Chits are a type of wargame counter that are generally not directly representational but used for the following purposes:

 Tracking, being placed on a numeric runner to indicate turn status, as in some rule variants for Squad Leader. In Axis & Allies Revised Edition, chits can be used to track air unit movement, indicating how many spaces fighters or bombers can move after combat.
 Randomization or chit drawing, as in Air Baron, where at the start of each round, one color-coded chit per player is placed in a cup.  The chits are drawn sequentially to determine the current order of play.  Chit drawing is also used in Air Baron to pay income.  Every purchased airline spoke, plus all hubs, have a unique chit placed in a cup. At the start of every turn, the player randomly draws two chits, paying the owner appropriately.
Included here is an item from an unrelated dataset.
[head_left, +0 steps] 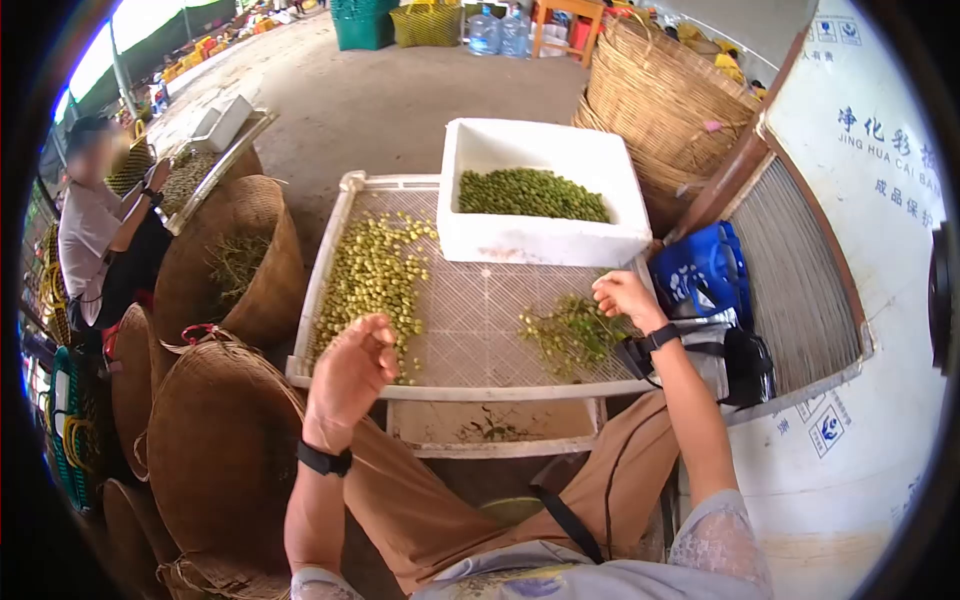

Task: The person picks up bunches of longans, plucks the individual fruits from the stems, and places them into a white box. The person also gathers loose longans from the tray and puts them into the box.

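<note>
Green leafy sprig heap (570, 335) on white plastic mesh tray (480, 310): right hand (625, 298) pinching at it, left hand (350, 375) raised, half-curled, contents unclear; best pluck single sprigs

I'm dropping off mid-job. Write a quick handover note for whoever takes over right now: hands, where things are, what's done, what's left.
Left hand: raised over the white plastic mesh tray, fingers curled; unclear whether it holds anything.
Right hand: fingertips on the small pile of green leafy sprigs at the tray's right.
Done: heap of loose yellow-green round fruits on the tray's left; white foam box at the far end holds darker green fruits.
Left: the sprig pile.
</note>
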Demonstrator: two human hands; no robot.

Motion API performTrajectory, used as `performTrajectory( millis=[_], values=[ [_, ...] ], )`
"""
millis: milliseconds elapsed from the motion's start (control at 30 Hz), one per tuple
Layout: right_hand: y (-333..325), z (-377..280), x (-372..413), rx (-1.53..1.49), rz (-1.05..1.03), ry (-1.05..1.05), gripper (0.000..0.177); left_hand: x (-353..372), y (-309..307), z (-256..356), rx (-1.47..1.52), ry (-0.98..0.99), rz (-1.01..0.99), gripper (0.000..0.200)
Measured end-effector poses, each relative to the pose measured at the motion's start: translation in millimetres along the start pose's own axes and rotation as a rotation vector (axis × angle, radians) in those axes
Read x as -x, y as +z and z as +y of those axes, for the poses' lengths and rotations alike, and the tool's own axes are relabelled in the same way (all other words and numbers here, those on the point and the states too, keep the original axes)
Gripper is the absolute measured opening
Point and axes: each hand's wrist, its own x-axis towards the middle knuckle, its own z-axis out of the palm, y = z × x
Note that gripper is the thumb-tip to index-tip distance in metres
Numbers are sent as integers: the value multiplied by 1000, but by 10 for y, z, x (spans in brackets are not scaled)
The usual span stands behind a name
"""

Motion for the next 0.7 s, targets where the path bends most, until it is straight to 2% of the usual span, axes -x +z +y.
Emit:
performTrajectory(
  millis=[33, 100, 167, 200, 333, 433, 467, 533, 567, 633, 667, 700],
  values=[
    [-23, 215, -39, 171, -16, -1, 17, -3, 30, -152, 36, -37, -26, 26],
    [28, 311, -9, 1129, -109, -108, 23, 9, 127, -420, 60, -60, -38, 27],
    [174, 440, 144, 1207, 138, -89, 17, 7, 231, -655, 116, -110, -67, 26],
    [194, 503, 97, 1252, 108, -23, 15, 29, 309, -739, 114, -134, -62, 26],
    [70, 447, -8, 1171, 116, 78, 14, 101, 382, -946, 107, -197, -86, 25],
    [-166, 219, 71, 891, 135, -200, 19, 99, 351, -1028, 123, -235, -116, 25],
    [-198, 112, 140, 892, 143, -203, 19, 83, 370, -1049, 71, -229, -126, 26],
    [-208, -170, 317, 567, 72, -247, 20, 38, 408, -1102, -22, -195, -166, 27],
    [-183, -302, 423, 572, 70, -253, 20, 21, 467, -1119, -19, -188, -166, 27],
    [-65, -544, 651, 492, -94, -262, 21, -40, 616, -1127, -411, -56, -71, 30],
    [16, -641, 756, 537, -134, -280, 20, -119, 608, -1154, -569, 30, -93, 34],
    [105, -721, 846, 534, -150, -286, 20, -197, 626, -1182, -573, 34, -77, 34]
  ],
)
Chits are replaced at the end of each round.
 Fog of war, with some chits marked with question marks or placed over unit chits, allowing the opposing player to see where opposing forces are but hiding the type of unit.
 Terrain attributes, where numeric chits are randomly distributed over the terrain to indicate the frequency that resources are available in The Settlers of Catan.

Examples
Advanced Squad Leader: solid red and solid black coloured chits are drawn to determine battery access for offboard artillery.
Ambush!: lettered chits are drawn to determine the order in which individual game characters may receive turns.
Sniper!: used coloured chits with numbers on them to determine which side received a turn, and which game characters on that side, by comparing a recorded activation level against the number on the chit.